The logs of distributed system are scattered on each server, which is very unfavorable for monitoring and troubleshooting. We built a whole set of log collection, analysis and display system based on ELK.

Architecture diagram

The main idea

1. Organize Rails logs

We are most concerned with Rails access logs, but the format of Rails logs itself is problematic, for example

Started GET "/" for10.1.1.11 at 2017-07-19 17:21:43 +0800 Cannot render console from 10.1.1.11! Allowed networks: 127.0.0.1, : : 1, 127.0.0.0/127.255.255.255 Processing by Rails: : WelcomeController#index as HTMLRendering / home/vagrant /. RVM/gems/[email protected] / gems/railties - 5.1.2 / lib/rails/templates/rails/welcome/index. The HTML. Erb Rendered / home/vagrant /. RVM/gems/[email protected] / gems/railties - 5.1.2 / lib/rails/templates/rails/welcome/index. The HTML. Erb (2.5 ms) Completed 200 OKin184 ms (10.9 ms) Views:Copy the code

As you can see, the logs of a single request are scattered across multiple lines, and in the case of concurrency, the logs of different requests are interwoven. To solve this problem, we used Logstasher to regenerate a JSON log

{"identifier":"/ home/vagrant /. RVM/gems/[email protected] / gems/railties - 5.1.2 / lib/rails/templates/rails/welcome/index.
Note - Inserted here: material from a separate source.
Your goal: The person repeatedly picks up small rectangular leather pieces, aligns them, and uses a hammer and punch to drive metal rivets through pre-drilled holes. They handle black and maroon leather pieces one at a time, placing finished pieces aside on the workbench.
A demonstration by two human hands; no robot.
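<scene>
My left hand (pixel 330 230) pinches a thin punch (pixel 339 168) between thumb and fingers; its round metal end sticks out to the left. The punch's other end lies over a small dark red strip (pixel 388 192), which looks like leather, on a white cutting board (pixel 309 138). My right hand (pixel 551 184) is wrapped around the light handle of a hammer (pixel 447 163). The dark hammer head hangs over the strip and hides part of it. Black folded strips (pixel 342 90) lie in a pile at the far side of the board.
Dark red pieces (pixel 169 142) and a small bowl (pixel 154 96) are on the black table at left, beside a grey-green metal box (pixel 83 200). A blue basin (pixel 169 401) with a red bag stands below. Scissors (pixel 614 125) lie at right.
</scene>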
The HTML. The erb." "."layout":null,"name":"render_template.action_view"."transaction_id":"35c707dd9d4cd1a79f37"."duration": 2.34."request_id":"bc291df8-8681-47d3-8e10-bd5d93a021a0"."source":"unknown"."tags": []."@timestamp":"The 2017-07-19 T09:29:05. 969 z"."@version":"1"}
{"method":"GET"."path":"/"."format":"html"."controller":"rails/welcome"."action":"index"."status": 200,"duration": 146.71."view": 5.5."ip":"10.1.1.11"."route":"rails/welcome#index"."request_id":"bc291df8-8681-47d3-8e10-bd5d93a021a0"."source":"unknown"."tags": ["request"]."@timestamp":"The 2017-07-19 T09:29:05. 970 z"."@version":"1"}
Copy the code

2. Use Logstash to collect logs

With a configuration file, Logstash describes where data comes from, what processing process it goes through, and where it is output. The whole process corresponds to input,filter, and Output concepts respectively.
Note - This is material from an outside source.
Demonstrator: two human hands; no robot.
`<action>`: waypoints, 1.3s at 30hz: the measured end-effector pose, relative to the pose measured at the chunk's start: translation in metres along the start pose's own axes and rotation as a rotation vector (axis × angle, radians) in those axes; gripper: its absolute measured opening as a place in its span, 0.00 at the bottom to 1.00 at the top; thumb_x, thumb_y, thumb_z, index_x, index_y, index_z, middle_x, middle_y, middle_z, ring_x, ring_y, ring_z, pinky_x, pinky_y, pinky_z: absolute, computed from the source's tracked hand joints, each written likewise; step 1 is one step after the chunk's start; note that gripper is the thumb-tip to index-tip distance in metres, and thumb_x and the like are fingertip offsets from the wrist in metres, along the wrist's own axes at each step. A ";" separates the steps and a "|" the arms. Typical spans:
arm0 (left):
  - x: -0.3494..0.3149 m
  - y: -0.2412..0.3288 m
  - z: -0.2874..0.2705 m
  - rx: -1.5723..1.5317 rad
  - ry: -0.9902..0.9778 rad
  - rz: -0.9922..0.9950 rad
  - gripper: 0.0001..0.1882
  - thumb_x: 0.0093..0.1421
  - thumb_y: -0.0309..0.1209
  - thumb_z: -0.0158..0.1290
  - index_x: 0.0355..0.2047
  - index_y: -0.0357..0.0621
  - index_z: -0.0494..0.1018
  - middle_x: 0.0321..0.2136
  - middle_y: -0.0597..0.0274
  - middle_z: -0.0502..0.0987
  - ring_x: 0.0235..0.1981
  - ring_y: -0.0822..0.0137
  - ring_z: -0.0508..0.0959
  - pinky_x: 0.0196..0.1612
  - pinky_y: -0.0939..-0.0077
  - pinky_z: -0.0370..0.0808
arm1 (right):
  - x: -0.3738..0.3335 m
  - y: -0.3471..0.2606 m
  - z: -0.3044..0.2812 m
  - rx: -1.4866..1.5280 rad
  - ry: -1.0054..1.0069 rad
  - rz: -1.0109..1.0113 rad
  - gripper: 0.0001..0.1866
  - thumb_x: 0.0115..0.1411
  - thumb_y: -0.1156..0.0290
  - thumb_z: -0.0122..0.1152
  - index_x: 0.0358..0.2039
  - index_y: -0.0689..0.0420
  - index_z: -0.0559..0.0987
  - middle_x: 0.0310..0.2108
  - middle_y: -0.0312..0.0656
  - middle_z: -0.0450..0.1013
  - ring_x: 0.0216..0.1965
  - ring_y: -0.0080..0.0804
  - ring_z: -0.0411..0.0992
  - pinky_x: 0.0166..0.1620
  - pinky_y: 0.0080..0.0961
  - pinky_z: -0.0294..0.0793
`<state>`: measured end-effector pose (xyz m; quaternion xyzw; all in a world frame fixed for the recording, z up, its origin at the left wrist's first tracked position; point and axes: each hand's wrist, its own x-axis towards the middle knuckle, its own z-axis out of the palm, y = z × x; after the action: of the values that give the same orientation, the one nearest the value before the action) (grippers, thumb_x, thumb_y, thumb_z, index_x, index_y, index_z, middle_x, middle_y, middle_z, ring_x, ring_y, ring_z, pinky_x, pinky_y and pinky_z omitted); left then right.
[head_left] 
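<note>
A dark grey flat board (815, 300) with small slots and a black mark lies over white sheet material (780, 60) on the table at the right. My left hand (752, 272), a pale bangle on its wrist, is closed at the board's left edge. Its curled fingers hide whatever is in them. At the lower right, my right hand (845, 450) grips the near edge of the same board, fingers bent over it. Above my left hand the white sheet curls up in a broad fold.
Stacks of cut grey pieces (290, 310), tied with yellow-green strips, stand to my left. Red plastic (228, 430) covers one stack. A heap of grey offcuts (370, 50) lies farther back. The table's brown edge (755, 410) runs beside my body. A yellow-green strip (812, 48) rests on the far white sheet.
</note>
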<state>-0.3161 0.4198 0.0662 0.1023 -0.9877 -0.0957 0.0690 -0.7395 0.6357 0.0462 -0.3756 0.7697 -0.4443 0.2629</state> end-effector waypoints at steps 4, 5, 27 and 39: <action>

Let’s verify this with a simple configuration

input {
  file {
    path => "/home/vagrant/blog/log/logstash_development.log"
      start_position => beginning
      ignore_older => 0
    }
}
output {
        stdout {}
}
Copy the code

In this configuration, we read from the log file generated in the previous step and output it to stdout, resulting in the following

The 2017-07-19 T09:59:01. 520 z precise64 {"method":"GET"."path":"/"."format":"html"."controller":"rails/welcome"."action":"index"."status": 200,"duration": 4.85."view": 3.28."ip":"10.1.1.11"."route":"rails/welcome#index"."request_id":"27b8e5a5-dd1d-4957-9c91-435347d50888"."source":"unknown"."tags": ["request"]."@timestamp":"The 2017-07-19 T09:59:01. 030 z"."@version":"1"}
Copy the code

Then modify the Logstash configuration file to change output to Elasticsearch

input {
  file {
    path => "/vagrant/blog/log/logstash_development.log"
      start_position => beginning
      ignore_older => 0
    }
}

output {
  elasticsearch {
    hosts => [ "localhost:9200" ]
    user => 'xxx'
    password => 'xxx'}}Copy the code

As you can see, the entire configuration file is very readable. The input source is the log file that we compiled and exported to Elasticsearch.

Then you can use Kibanana for log analysis.

3. Some practices of Kibana

Based on Kibana, we can customize Elasticsearch search to query some very valuable data

  • Example Query the requests of an interface
  • Query the ultra-slow interface that takes more than 500ms
  • Query the interface that reports 500
  • Statistics high-frequency interface……

4.Future

With the data provided by ELK, we have been able to conveniently complete the error screening in the distributed situation and high-frequency interface statistics, providing guidance for the next step of optimization. Instead of trying to guess from business logic what is 20% hot, we have actual data to back it up.

Problem of 5.

Of course, there have been some problems in the process of use. During the event, Elasticsearch consumed a lot of memory and crashed both machines due to the traffic surge. We solved this problem temporarily by temporarily shutting down logstash on several Web Servers. Some further tuning of the JVM is required.